As to local reactions to my film you tell me! I saw some excellent reviews: excellent as in they understood the aim of the film was to show that Europe without Ukraine, and without Transcarpathia, is not Europe. This is where Europe is outside the official borders of Europe. Which given the way Ukrainians now fight for the European idea, more than anyone inside the EU does, seemed to have anticipated something!

As to Transcarpathia today, it’s the dream of Europe: multi-lingual, multi-ethinic, and yet also rural and often traditional, but also united by trade… everything the founders of the EU wanted to help happen is already there in Transcarpathia.

14pomerantsev Superjumbo

“Many battles ahead”

Recently, Transcarpathia has often appeared in the media in the context of the ethnic issue and various provocations. Even Putin, in his last article ”On the Historical Unity of Russians and Ukrainians“ mentioned Transcarpathia as a unique case. A similar situation is in Odesa, Bukovyna. Is this a plan for Russia?

I honestly think they don’t understand Ukraine at all this so far has saved you. They think that multi-ethnicitiy is a vulnerability when it is actually a strength.

But clearly they will do everything in their power to make Ukraine fail so there are many battles, many of them in the information space, ahead

“Ukraine is only starting to become a subject in public perception”

Russian propaganda is actively promoting the narrative that Hungary has territorial claims against Ukraine in Transcarpathia. And not only Hungary, but also other western neighbors of Ukraine, for instance, Poland, Romania. Does it make any sense?

The current Hungarian leadership flirts with revisionism of Trianon, and it helps feed the sense of voters inside Hungary that they have been unjustly treated historically. Most Hungarians feel this. But so far these are propaganda games, little more. If Hungary were to leave EU and NATO were to fall apart maybe this would be more realistic. And these days one can imagine such a future!

How does the West understand and look at the national and state building process in Ukraine: what mistakes do we make, and in what way do we set a positive example?

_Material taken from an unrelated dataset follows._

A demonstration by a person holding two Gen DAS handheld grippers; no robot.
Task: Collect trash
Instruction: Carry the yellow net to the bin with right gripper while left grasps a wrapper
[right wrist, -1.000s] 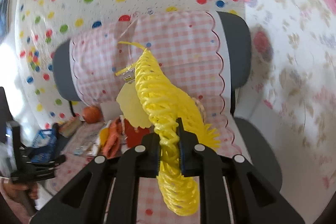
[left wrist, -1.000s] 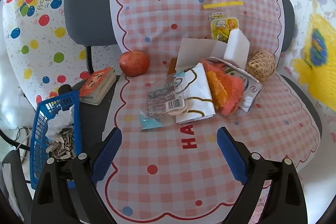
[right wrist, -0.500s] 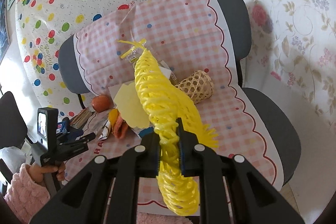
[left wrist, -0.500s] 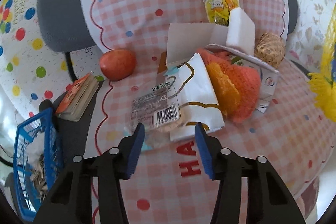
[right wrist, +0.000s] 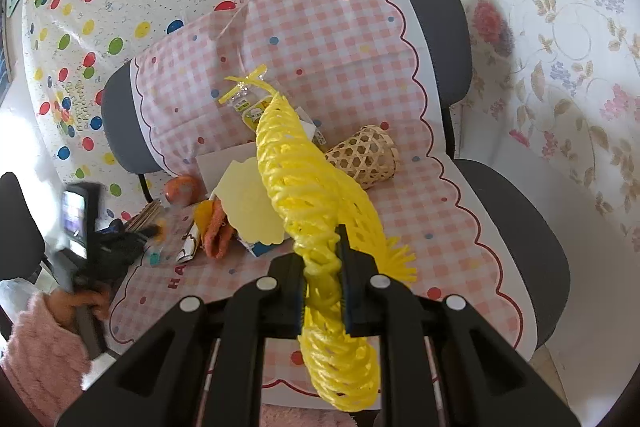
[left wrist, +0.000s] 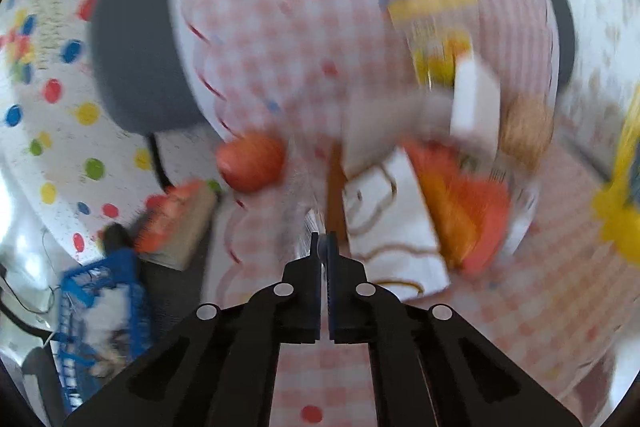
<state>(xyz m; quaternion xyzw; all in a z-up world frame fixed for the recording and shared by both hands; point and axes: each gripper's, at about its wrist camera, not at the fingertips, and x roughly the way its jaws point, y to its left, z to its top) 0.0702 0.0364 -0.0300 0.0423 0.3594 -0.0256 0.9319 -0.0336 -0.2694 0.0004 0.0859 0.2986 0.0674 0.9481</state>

Depends what you mean by “West”. In England and America, and maybe some Scandinavian countries, there is a traditionally hawkish attitude to Russia, so Ukraine has entered the public consciousness as a country fighting a big bad enemy. Obviously similar attitudes are in the Baltics, Poland etc. However Germany, France are softer towards Russia. Not sure what Ukraine’s image is there these days. And they decide everything in Europe….but for the moment everything is seen through the prism of Russia. Ukraine is only starting to become a subject in public perception, but not a clear one as yet….someone needs to work on this: expressing the nation’s personality to the global public.